In 1715 Sir Henry Oxenden and Thomas D’Aeth, another neighbouring Whig landowner, ousted the former Tory Member, John Michell, who continued to contest every election till his death. In 1722 they were succeeded by Josiah Burchett, secretary to the Admiralty, and Sir George Oxenden, a lord of the Treasury from 1725 to 1737, when he was dismissed for voting against the Government on the Prince of Wales’s allowance. In 1741 Oxenden, now in opposition, stood successfully with a friend, John Pratt, against Burchett and another ministerial candidate, Col. Henry Conyngham. Oxenden retained such influence over the local officials that the government manager at Sandwich wrote to Burchett, 16 Oct. 1740:
What the devil Sir George does to the officers ... in the service of the customs [I] cant tell but there is such an infatuation runs through the whole body of officers that unless the Colonel can make great alterations among them they will to a man vote for you and Sir George.1
Oxenden himself attributed his success to the neighbouring farmers:
Above 300 of them came in a body thrice to Sandwich and spent half a guinea a man ... against [Conyngham] and made as many votes among the brewers, shopkeepers and hogmen as entirely flung Burchett out.2
In 1747 Conyngham, on his own account, and the Duke of Bedford, as first lord of the Admiralty, each claimed a seat at Sandwich.
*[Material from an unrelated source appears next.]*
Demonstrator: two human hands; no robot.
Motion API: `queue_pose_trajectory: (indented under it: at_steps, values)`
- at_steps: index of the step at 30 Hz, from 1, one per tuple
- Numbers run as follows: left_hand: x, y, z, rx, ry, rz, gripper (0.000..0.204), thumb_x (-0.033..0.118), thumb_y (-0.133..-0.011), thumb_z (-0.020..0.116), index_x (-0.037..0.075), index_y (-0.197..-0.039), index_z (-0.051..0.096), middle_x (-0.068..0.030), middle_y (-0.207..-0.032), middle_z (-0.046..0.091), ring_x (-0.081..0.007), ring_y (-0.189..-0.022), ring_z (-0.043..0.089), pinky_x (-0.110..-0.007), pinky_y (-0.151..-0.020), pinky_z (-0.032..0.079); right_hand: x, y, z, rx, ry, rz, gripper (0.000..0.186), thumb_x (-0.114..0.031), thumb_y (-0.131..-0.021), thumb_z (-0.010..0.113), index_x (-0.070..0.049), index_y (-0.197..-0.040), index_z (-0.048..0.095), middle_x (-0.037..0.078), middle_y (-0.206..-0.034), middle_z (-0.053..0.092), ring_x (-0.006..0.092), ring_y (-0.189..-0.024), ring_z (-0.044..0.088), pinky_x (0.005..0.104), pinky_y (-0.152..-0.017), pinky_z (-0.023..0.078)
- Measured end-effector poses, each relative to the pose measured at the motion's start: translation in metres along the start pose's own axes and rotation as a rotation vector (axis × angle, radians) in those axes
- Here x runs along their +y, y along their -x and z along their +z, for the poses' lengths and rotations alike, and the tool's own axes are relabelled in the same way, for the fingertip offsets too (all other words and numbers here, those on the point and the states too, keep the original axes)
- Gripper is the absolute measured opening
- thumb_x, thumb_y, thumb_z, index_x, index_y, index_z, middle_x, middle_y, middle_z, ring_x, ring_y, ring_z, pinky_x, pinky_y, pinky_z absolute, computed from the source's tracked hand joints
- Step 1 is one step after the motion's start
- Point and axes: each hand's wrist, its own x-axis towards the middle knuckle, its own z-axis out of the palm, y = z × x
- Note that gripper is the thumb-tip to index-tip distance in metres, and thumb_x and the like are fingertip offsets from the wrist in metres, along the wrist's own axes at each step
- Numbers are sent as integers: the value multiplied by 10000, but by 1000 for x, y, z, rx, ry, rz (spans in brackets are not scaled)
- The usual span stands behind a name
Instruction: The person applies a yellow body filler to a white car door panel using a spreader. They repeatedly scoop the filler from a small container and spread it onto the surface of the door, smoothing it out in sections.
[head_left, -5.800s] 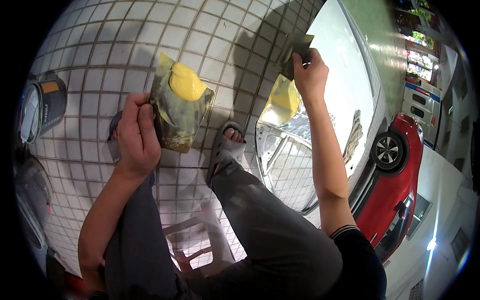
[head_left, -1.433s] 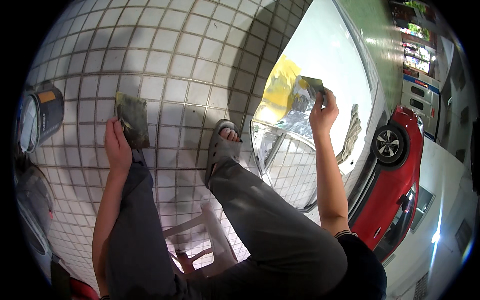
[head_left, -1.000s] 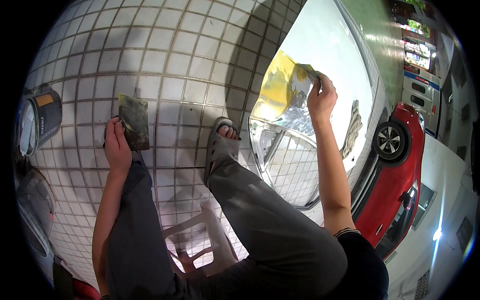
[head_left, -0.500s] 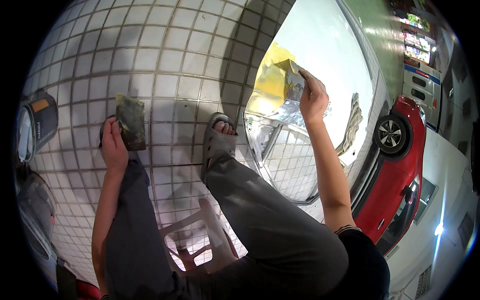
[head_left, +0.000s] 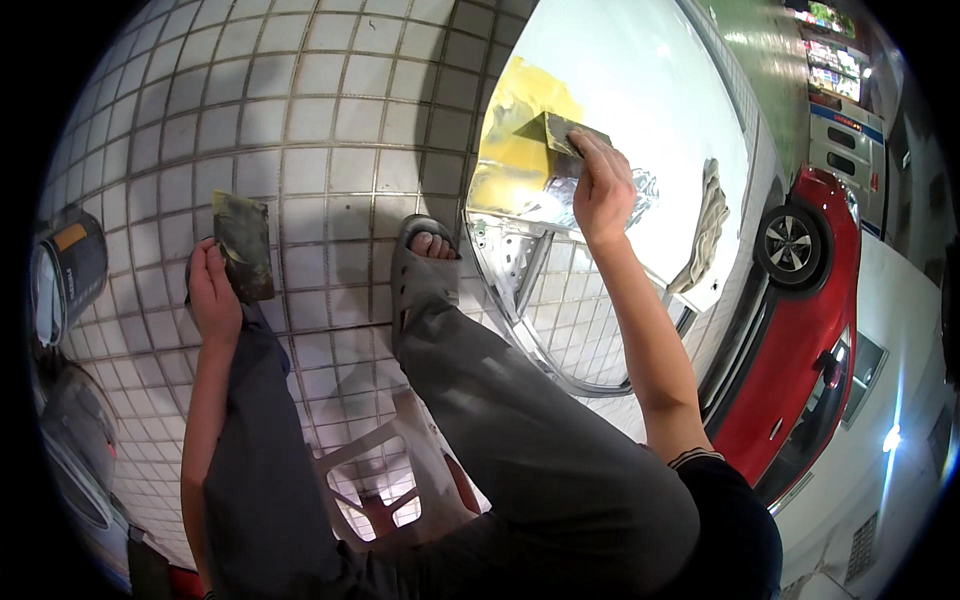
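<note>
My right hand (head_left: 605, 195) is closed on a dark, flat putty spreader (head_left: 572, 134). It is held tilted against a white car door (head_left: 640, 75) lying to the right. Yellow putty (head_left: 505, 125) covers the door's left part, and a shiny bare-metal patch (head_left: 643, 190) shows around my hand. Over the tiled floor on the left, my left hand (head_left: 217, 295) grips the edge of a dark rectangular putty board (head_left: 243, 245) smeared with yellow-green. Its thumb lies along the board; some fingers are hidden beneath it.
A crumpled grey cloth (head_left: 708, 230) rests on the door's right side. The window frame (head_left: 560, 372) reaches toward my leg. At far left stands a dark can (head_left: 75, 265). A pale plastic stool (head_left: 410, 450) is below me, and a red car (head_left: 795, 370) is parked on the right.
My right hand has drawn the spreader slightly nearer across the putty, and its angle has changed, showing more of its face. My left hand still holds the board. The whole view has shifted slightly.
</note>
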Motion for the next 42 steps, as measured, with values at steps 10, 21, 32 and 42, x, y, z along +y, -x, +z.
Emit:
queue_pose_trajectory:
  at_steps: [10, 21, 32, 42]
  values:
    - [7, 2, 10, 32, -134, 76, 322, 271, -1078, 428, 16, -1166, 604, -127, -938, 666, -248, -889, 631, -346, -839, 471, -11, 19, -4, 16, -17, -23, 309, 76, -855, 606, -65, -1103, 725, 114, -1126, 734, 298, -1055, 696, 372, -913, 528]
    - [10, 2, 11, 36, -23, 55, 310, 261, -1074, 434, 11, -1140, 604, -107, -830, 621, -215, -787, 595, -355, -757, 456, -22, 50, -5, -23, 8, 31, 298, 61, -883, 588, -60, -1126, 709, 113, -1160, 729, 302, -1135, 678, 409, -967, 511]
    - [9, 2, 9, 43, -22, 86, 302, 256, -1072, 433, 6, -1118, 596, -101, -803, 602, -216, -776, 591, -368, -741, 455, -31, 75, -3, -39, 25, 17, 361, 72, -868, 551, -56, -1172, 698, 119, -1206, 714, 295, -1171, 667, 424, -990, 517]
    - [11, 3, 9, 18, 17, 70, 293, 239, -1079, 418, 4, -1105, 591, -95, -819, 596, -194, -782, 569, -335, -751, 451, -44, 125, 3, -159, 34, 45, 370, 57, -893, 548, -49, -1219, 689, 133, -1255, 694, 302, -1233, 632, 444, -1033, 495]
Henry Pelham was unwilling to see a contest develop, since
this would come to a pitched battle, not only at Sandwich, but all over Kent also and the Prince of Wales’s name used as familiarly in our part of England as it has been for some time in Cornwall.
He therefore negotiated a compromise with Oxenden, who conceded one seat to the Administration on condition that this agreement should bind Pelham in future elections, which Pelham considered as ‘a very good bargain for the Court’.3 Dropping Conyngham, he left the choice of the ministerial candidate to Bedford, who nominated Clevland, secretary to the Admiralty.